Xenia Hotels Debt
XHR Stock | USD 14.54 0.08 0.55% |
Xenia Hotels Resorts holds a debt-to-equity ratio of 0.985. . Xenia Hotels' financial risk is the risk to Xenia Hotels stockholders that is caused by an increase in debt.
Asset vs Debt
Equity vs Debt
Xenia Hotels' liquidity is one of the most fundamental aspects of both its future profitability and its ability to meet different types of ongoing financial obligations. Xenia Hotels' cash, liquid assets, total liabilities, and shareholder equity can be utilized to evaluate how much leverage the Company is using to sustain its current operations. For traders, higher-leverage indicators usually imply a higher risk to shareholders. In addition, it helps Xenia Stock's retail investors understand whether an upcoming fall or rise in the market will negatively affect Xenia Hotels' stakeholders.

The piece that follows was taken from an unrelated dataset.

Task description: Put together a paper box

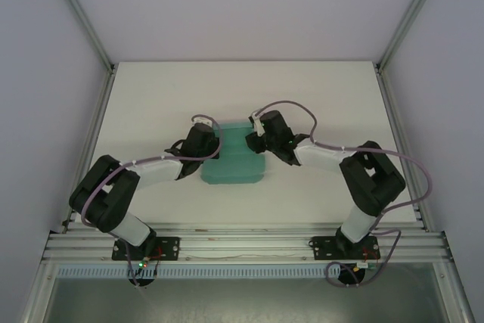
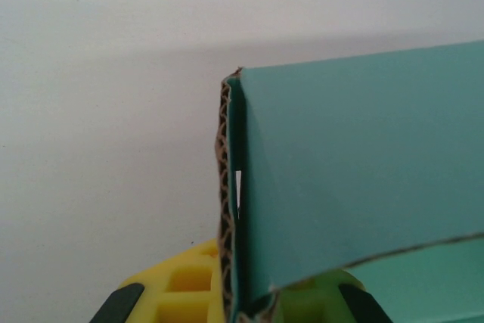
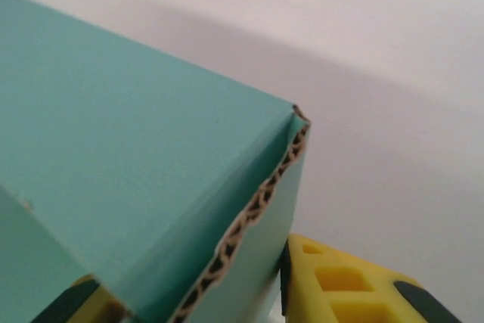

For most companies, including Xenia Hotels, marketable securities, inventories, and receivables are the most common assets that could be converted to cash. However, for Xenia Hotels Resorts, the most critical issue when managing liquidity is ensuring that current assets are properly aligned with current liabilities. If they are not, Xenia Hotels' management will need to obtain alternative financing to ensure there are always enough cash equivalents on the balance sheet to meet obligations.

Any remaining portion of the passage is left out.